CS575 CUDA assigment two: improving performance

Introduction

The purpose of this exercise is for you to gain additional experience with the CUDA programming environment, to learn more about CUDA performance, and to apply your knowledge to the matrix multiplication problem to get a matrix multiply program with better performance than the ones you worked with in the first CUDA programming exercise.

For this assignment, you will perform an experiment to learn about an additional issue governing CUDA performance, and you will write a fast CUDA matrix multiplication program using different grid and block structure from those you wrote in the first CUDA programming assignment. To perform the experiment, you will use a provided kernel and a minor modification of that kernel to investigate the performance difference between shared memory and registers. You will analyze the results of the experiment. To write the fast matrix multiply operation, you will use the matrix multiply code from the first CUDA assignment and modify it to achieve greater speed. You will empirically test this program and analyze the results of your empirical tests.

You will turn in all code you have written for this assignment, a makefile that will compile your code, and a pdf LabNote document documenting your experiments and results. If you elect to do the assignment with a partner, your document will be named by the name you have given your group, in the form GroupnameCUDA2.pdf. If you elect to do the assignment by yourself, your document will be named using your first and last names in the form FirstnameLastnameCUDA2.pdf. Your grade will be based on this LabNote document, the performance of your code and your analysis of your results. Your analysis must state clearly what gave you improved performance.
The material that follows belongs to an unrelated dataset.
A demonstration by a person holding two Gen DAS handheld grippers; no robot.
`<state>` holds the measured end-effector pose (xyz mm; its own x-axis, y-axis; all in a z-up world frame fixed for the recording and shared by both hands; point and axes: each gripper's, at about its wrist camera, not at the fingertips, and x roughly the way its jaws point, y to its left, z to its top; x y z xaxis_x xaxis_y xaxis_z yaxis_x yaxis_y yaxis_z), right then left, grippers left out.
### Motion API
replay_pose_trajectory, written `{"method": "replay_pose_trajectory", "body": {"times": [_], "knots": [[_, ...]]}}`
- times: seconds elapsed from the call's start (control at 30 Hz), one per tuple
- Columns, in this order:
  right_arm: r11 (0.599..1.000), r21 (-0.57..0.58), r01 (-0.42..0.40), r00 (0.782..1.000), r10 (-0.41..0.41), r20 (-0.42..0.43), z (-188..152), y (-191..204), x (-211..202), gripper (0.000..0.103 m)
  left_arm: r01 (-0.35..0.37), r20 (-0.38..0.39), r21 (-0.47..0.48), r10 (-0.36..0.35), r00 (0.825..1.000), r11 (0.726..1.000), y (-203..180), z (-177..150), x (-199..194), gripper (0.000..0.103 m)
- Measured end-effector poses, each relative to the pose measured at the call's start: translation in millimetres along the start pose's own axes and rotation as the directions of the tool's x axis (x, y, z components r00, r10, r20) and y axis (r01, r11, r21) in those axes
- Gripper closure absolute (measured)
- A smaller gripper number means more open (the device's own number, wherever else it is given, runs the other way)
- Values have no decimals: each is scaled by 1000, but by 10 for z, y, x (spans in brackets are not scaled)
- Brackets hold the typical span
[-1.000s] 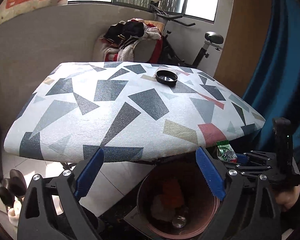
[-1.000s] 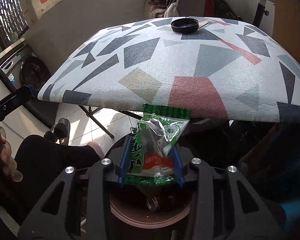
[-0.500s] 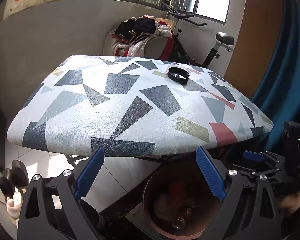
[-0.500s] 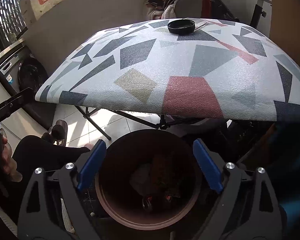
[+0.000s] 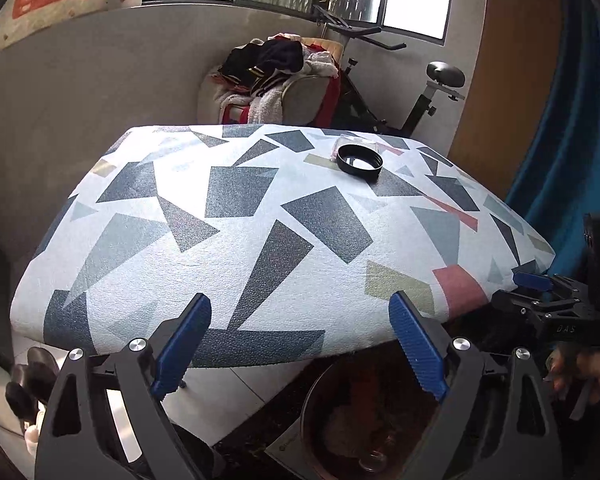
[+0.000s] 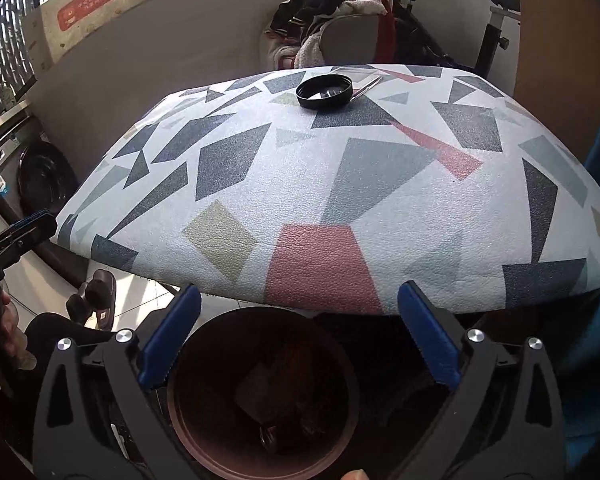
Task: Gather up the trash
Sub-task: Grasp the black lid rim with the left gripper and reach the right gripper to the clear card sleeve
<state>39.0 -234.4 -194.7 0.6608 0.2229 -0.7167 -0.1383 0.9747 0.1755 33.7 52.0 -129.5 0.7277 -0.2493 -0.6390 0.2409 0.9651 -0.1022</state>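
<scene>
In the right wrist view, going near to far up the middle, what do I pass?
Round brown trash bin on the floor → geometric-patterned table → black round lid → clear plastic piece → chair heaped with clothes.

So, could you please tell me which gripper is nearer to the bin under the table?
Right. The right gripper hangs open directly above the bin, its mouth framed between the fingers. The left gripper, also open, sits off to the bin's left side.

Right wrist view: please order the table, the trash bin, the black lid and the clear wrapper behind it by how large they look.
1. table, by far the largest.
2. trash bin; it is nearer the camera, so it looks bigger than it is.
3. black lid.
4. clear wrapper, mostly hidden behind the lid, so unsure.
</scene>
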Motion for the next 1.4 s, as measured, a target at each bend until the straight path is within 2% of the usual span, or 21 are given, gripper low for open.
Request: {"method": "replay_pose_trajectory", "body": {"times": [0.17,0.3,0.37,0.4,0.43,0.57,0.6,0.67,0.7,0.77,0.87,0.97,1.03,1.07,1.1,1.17,1.2,1.3,1.4], "knots": [[996,70,61,997,-65,44,377,-319,111,6,68,-32,17,-68,997,998,-17,435,397,17],[991,120,59,993,-70,91,630,-541,189,6,136,-76,1,-136,988,991,-86,822,907,17],[995,56,82,986,-89,142,739,-534,175,6,182,-109,35,-178,978,983,-209,1025,1223,23],[994,29,108,979,-112,169,782,-525,161,6,204,-137,51,-196,971,978,-264,1129,1395,34],[993,18,116,977,-118,180,825,-537,162,6,208,-157,57,-197,968,976,-300,1235,1568,44],[997,71,38,987,-49,152,955,-730,254,6,209,-179,9,-204,962,978,-333,1682,2251,53],[998,51,43,990,-50,134,971,-737,284,6,215,-172,6,-210,962,977,-348,1777,2395,53],[988,4,153,980,-152,125,966,-726,323,6,209,-169,-8,-207,964,978,-349,1953,2697,53],[987,0,162,980,-161,118,955,-751,343,6,203,-183,-28,-205,962,979,-346,2014,2854,53],[990,41,135,985,-139,102,923,-851,381,6,176,-208,-58,-184,961,983,-351,2091,3123,53],[985,87,147,985,-154,75,884,-967,459,6,167,-211,-73,-178,961,983,-414,2153,3379,54],[980,108,168,983,-175,59,868,-1020,528,6,137,-268,-82,-154,951,987,-501,2138,3613,64],[975,135,176,982,-184,48,888,-1037,560,6,120,-296,-76,-138,945,990,-535,2102,3697,82],[973,152,175,982,-184,46,910,-1036,572,6,120,-282,-68,-135,950,990,-536,2099,3664,92],[970,171,175,982,-184,40,951,-1029,594,6,118,-277,-55,-129,952,991,-528,2106,3606,98],[963,207,173,982,-184,31,1087,-983,638,6,133,-235,-99,-153,960,986,-384,2112,3400,98],[963,227,147,986,-161,45,1171,-952,653,6,150,-218,-104,-169,961,983,-303,2112,3305,99],[965,250,83,993,-102,63,1471,-800,763,6,155,-186,-86,-169,968,984,-35,2080,2970,99],[976,211,50,993,-71,95,1827,-587,920,6,126,-158,-23,-128,979,992,245,2002,2609,99]]}}
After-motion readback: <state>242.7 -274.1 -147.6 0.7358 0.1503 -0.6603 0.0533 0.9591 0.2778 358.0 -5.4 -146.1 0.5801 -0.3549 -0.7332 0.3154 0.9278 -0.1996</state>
For resources that may be useful for this assignment, and information on how to run CUDA programs, see CUDA Assignment 1.

2a: Multiply-Add

Here is a set of provided files

Create a directory for this assignment, copy the provided files to that directory, then use the makefile to compile the provided sample source code. Assuming you have not changed the name of the makefile, you can compile the provided progam by typing

	make sharedshared

RegShared

The sharedshared code does the global memory, shared memory and local (register) reading of the A and B operand vectors. The intent here is to have exactly the same memory traffic for sharedshared as for regshared, the code you will create, so that the approach to fetching operands for the inner product is the only difference in the two codes, and the difference in performance can therefore be measured properly.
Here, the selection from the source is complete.